Train large muscles first

Tuesday, July 24th, 2007

When training two muscle groups together, for example, chest and triceps…train the larger group first. When smaller muscles are trained first, their ability to contract as a secondary muscle is depleted. However, if your priority is to emphasize a smaller muscle group like calves, biceps, triceps, etc., then train the smaller muscle at the beginning of your workout when your energy level is at it’s highest.

The Fitness ADDICTION

Monday, July 23rd, 2007

You’ve probably heard it before. If you want to make something a habit…do it for 21 days. Well, when it comes to fitness…I have to disagree. I believe it takes as little as 7 days. You can start to see and feel positive changes with your body in just a few short days from just eating healthier and exercise. Once you start to look and feel better, you won’t want to go back to your old habits. Get ADDICTED to fitness!

Don’t see it as “Dieting”

Sunday, July 22nd, 2007

In most cases, going on a “diet” means to deprive yourself of the foods you enjoy. Most diets are so restrictive, that you won’t be able to stick with it long term. Instead of dieting… adopt a healthy eating plan. Make healthier eating choices such as…lean proteins, fruits, vegetables, and whole grains.

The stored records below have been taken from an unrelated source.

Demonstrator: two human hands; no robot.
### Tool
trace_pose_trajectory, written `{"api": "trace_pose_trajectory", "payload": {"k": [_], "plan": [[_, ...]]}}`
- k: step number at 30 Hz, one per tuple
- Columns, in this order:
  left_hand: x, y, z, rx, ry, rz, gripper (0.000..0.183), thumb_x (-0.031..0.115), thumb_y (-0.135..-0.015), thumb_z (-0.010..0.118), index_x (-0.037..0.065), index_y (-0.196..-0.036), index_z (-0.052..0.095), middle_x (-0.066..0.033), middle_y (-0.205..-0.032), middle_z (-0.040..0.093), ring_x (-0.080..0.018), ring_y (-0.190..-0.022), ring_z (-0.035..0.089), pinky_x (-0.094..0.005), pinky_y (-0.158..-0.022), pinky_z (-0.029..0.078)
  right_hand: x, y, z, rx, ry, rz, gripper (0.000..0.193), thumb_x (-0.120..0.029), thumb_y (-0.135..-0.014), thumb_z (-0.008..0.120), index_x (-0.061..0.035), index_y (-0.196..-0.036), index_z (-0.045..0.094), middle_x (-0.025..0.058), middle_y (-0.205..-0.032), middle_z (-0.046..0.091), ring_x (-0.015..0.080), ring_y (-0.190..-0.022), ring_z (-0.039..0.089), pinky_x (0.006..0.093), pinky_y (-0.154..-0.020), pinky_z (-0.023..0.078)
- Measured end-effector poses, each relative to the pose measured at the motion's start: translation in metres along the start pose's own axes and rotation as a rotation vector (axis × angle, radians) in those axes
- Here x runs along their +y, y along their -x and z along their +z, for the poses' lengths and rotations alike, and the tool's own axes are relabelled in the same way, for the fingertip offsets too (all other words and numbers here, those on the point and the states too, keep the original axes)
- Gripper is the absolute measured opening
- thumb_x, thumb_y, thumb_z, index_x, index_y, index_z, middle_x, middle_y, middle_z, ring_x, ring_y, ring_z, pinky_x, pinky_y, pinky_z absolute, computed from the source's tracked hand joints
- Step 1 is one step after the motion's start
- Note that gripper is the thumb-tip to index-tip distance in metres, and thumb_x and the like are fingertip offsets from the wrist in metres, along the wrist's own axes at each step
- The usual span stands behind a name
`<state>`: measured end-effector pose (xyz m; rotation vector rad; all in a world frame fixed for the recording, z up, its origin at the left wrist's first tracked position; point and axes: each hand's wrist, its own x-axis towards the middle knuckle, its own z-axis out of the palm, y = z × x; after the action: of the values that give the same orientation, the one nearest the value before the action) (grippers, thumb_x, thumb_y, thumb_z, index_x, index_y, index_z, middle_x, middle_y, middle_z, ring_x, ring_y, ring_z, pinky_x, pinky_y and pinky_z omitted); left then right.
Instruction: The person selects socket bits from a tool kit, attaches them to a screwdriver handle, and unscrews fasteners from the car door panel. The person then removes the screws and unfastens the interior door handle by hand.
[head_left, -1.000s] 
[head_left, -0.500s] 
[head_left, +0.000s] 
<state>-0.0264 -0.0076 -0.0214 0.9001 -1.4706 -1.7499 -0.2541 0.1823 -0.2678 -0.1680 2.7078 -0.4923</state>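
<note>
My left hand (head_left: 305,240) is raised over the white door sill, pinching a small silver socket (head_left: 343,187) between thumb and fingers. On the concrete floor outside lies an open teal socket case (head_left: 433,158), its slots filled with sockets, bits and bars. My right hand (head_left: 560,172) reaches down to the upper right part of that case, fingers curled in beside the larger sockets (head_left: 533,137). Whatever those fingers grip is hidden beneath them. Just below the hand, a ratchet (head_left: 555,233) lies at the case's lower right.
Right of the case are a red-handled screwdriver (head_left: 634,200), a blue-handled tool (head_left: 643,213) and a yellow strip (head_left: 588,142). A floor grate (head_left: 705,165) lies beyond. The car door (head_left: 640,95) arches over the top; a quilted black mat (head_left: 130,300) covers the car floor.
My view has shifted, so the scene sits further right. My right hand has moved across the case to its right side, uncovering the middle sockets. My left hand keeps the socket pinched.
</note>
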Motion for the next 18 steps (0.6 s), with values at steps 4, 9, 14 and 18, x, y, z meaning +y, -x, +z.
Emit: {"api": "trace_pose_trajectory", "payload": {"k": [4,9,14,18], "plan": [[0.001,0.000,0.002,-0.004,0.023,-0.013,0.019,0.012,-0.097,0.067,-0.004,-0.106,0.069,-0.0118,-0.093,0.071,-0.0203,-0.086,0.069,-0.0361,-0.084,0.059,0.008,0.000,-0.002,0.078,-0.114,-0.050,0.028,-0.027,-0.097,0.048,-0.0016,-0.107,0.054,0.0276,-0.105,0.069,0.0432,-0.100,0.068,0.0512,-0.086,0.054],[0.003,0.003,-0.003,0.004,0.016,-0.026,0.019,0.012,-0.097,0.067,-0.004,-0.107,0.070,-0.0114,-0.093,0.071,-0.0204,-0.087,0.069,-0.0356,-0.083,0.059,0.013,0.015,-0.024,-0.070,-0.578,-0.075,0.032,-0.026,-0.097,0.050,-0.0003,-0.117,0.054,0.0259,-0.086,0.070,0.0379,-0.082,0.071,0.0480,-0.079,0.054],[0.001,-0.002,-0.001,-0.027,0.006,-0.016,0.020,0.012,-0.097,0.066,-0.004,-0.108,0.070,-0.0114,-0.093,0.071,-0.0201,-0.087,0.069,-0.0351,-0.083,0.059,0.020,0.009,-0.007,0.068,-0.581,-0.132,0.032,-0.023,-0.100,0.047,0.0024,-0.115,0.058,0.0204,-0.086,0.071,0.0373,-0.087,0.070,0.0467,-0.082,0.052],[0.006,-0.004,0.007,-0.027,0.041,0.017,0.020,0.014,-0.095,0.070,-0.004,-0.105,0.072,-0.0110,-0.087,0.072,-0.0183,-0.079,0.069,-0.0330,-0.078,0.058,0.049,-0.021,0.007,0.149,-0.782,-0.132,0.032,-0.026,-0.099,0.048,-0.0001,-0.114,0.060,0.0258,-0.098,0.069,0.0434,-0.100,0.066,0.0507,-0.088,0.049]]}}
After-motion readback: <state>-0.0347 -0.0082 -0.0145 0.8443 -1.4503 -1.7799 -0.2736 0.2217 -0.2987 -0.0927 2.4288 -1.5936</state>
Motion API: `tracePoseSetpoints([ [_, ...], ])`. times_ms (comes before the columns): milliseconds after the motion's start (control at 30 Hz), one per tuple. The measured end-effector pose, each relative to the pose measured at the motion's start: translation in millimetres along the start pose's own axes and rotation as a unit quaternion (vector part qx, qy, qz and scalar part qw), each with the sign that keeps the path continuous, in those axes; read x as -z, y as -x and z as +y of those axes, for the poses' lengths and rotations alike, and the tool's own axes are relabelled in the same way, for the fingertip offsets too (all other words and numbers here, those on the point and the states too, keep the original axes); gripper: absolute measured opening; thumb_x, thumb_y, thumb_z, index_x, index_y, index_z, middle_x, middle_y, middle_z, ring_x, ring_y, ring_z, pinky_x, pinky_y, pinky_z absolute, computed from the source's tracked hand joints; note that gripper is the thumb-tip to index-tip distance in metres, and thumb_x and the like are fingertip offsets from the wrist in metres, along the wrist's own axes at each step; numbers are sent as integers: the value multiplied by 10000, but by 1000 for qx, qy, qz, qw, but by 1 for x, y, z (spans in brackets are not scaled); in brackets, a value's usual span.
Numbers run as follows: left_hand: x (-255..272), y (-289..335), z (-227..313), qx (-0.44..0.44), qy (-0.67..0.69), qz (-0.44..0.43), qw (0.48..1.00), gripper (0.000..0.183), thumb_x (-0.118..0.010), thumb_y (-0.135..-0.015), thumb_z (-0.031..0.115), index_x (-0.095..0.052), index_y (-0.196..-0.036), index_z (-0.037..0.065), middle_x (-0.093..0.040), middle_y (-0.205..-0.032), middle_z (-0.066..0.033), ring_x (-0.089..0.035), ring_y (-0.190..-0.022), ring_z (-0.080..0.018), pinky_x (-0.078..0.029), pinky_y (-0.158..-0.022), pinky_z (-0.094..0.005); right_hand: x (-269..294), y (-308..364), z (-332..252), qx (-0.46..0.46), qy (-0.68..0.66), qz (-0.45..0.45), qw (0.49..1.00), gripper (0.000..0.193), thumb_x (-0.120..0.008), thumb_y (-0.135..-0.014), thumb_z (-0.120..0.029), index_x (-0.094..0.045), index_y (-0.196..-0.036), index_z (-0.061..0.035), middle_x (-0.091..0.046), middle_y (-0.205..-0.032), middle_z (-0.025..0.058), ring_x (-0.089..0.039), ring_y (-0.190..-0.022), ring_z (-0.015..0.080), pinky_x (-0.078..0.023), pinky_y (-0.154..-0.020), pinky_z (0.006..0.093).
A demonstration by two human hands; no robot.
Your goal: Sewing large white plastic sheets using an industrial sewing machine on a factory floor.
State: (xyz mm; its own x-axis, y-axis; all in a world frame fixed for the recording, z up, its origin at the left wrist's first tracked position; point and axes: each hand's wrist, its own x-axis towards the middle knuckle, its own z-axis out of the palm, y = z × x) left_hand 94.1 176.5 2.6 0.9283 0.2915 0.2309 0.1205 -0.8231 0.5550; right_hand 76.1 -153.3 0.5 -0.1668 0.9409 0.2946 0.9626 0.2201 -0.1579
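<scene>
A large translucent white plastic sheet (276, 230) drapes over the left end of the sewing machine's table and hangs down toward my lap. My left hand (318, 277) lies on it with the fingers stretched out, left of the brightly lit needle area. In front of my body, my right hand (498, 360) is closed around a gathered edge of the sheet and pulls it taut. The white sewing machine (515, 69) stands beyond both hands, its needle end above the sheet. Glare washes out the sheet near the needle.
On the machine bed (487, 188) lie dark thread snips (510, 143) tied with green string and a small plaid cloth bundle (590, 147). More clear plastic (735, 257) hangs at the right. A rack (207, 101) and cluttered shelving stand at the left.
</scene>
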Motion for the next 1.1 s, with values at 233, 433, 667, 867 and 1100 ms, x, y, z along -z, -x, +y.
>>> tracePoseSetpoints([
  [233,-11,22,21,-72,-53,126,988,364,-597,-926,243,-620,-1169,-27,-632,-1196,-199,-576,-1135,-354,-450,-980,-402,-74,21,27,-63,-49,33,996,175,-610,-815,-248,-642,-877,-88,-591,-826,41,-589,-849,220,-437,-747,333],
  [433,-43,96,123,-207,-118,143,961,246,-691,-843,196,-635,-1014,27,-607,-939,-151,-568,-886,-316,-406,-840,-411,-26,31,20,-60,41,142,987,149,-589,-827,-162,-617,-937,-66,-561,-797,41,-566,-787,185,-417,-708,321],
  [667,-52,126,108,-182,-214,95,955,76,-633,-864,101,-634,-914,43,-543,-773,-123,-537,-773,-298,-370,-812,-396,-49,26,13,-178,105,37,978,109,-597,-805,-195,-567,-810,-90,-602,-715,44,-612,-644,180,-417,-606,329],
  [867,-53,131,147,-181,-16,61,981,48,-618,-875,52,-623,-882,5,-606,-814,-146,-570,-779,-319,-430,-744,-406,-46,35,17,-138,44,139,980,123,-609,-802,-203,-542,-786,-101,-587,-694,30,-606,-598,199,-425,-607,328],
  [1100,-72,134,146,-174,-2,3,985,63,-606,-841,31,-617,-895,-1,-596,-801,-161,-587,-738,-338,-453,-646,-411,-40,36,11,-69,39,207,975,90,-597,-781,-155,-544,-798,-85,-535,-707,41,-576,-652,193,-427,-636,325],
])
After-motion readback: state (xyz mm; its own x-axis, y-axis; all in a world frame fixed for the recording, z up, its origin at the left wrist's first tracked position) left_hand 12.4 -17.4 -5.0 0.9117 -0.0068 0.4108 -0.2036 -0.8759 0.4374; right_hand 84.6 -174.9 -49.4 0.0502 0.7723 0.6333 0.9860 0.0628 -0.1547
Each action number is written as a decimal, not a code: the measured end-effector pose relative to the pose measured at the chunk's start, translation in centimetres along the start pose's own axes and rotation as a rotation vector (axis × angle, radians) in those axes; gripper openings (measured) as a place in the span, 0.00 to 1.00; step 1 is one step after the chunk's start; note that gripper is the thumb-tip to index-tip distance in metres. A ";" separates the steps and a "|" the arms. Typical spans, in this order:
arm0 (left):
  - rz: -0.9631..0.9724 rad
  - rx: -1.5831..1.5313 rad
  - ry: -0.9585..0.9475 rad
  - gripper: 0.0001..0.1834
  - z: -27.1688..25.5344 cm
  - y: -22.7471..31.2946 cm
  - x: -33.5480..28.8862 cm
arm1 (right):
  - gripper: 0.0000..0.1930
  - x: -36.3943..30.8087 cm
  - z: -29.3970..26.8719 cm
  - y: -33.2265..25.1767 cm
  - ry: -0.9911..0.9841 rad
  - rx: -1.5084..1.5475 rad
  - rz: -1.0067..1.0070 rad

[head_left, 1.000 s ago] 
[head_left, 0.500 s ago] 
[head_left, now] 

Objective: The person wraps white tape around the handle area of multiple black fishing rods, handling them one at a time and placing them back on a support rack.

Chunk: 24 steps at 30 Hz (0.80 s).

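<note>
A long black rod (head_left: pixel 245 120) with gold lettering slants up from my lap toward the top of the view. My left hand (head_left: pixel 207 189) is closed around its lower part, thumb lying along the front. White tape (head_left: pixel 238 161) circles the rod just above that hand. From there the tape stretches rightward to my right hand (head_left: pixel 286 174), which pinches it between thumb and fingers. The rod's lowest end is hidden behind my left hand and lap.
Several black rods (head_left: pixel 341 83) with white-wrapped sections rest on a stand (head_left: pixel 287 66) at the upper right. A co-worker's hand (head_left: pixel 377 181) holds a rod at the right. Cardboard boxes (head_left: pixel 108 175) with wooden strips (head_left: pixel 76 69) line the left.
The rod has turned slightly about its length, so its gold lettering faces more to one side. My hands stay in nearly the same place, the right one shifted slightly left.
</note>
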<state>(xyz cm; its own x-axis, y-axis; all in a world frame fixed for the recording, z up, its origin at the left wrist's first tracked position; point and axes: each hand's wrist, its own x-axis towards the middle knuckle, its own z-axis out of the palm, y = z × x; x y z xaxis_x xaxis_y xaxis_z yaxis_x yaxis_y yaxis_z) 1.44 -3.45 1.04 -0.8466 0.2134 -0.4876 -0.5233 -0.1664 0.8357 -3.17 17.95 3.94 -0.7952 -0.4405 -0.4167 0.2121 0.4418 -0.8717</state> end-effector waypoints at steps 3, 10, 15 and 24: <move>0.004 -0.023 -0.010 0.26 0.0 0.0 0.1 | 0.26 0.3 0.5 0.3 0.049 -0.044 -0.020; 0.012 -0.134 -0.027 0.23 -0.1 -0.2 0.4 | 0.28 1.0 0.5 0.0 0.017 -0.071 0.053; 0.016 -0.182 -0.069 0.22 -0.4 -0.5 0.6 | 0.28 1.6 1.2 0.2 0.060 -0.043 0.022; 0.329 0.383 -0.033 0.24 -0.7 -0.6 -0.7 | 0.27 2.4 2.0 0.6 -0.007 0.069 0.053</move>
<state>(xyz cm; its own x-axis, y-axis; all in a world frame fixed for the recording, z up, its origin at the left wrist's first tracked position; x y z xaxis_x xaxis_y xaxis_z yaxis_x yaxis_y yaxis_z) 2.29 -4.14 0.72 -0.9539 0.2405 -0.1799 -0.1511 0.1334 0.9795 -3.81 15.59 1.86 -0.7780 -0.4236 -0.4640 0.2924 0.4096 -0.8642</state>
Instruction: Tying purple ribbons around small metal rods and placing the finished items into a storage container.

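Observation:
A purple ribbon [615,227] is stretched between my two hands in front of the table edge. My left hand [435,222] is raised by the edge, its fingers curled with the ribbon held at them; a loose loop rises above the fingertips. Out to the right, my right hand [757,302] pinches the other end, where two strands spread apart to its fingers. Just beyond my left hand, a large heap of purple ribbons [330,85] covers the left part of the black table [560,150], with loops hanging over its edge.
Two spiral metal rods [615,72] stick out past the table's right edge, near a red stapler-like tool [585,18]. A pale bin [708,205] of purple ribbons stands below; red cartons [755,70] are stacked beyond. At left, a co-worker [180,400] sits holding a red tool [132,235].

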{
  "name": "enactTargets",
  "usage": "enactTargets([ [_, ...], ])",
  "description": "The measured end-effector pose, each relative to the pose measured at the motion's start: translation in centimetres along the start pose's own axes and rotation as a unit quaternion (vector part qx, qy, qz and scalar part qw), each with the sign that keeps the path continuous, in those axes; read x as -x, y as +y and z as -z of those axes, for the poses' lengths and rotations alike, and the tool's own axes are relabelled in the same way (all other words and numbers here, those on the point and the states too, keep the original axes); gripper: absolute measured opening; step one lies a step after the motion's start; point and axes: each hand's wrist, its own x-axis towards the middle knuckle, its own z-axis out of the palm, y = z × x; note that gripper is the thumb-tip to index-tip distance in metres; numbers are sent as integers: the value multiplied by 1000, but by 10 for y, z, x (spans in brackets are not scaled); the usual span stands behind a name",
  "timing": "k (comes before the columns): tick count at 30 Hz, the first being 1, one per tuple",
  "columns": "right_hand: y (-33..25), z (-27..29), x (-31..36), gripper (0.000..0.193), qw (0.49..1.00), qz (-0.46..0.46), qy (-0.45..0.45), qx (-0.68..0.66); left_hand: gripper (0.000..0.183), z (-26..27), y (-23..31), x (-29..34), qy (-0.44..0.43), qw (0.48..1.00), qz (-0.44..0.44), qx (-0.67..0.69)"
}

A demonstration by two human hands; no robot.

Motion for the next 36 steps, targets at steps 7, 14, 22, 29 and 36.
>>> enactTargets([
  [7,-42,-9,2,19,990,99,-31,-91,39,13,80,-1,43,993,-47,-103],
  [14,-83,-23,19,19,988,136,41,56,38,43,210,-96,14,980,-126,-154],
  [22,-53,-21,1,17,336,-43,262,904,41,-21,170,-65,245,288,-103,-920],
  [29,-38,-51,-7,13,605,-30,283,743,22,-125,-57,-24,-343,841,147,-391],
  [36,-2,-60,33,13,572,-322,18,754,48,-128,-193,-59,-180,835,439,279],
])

Want to lose weight? Keep a food journal!

Friday, July 20th, 2007

Being aware of your nutritional intake can mean the difference between failure and success. It’s easy to get off course if you’re not tracking exactly WHAT, and WHEN you are eating. Most individuals that go on a “diet”, don’t log there dietary intake; and consume far less calories than they think…causing their metabolism to work at a much slower pace. If you want to succeed at weight loss, keep a food journal.

“6-Pack Abs”

Tuesday, July 17th, 2007

The most popular goal among fitness seekers, aside from weight loss, is wanting those “6-pack abs”. When you have abdominals showing through…it tends to show a higher level of fitness. “Wow…I wonder how many crunches it must have taken to get those abs!” What most individuals don’t realize is…everyone has those “6-pack abs”. They’re just covered by a layer of fat. If you have 30%, 20%, or even 15% body fat, it’s going to take more than just crunches to get those abs to show through. It’s going to take a change in eating habits.

In order to reduce body fat, you have to create a caloric deficit. This means burning more calories than you are taking in. It’s a lot like a bank account. If you want to reduce the number ($$$ or body fat%) …you have to take out (spend) more than you put in.

To learn more on creating a calorie deficit for fat loss, please read my blog titled, “The BEST diet plan”.

Low back pain? Strengthen those core muscles.

Saturday, July 14th, 2007

Low back pain…one of the most common complaints at the doctor’s offices, and one of the most common reasons to miss work. About 9 out of every 10 Americans will experience some type of low back pain in their life, and If you’ve ever had it…it’s probably one of the most “nerve wrecking” pains you’ve ever expereinced.

There are several causes of low back pain, however, the most common seem to be from muscle strains and herniated discs. These causes can often be prevented by strengthening the muscles of the lower back, abdominals, and glutes (buttocks). When these muscles are strengthened, the load on the skeletal structure of the back is lessened.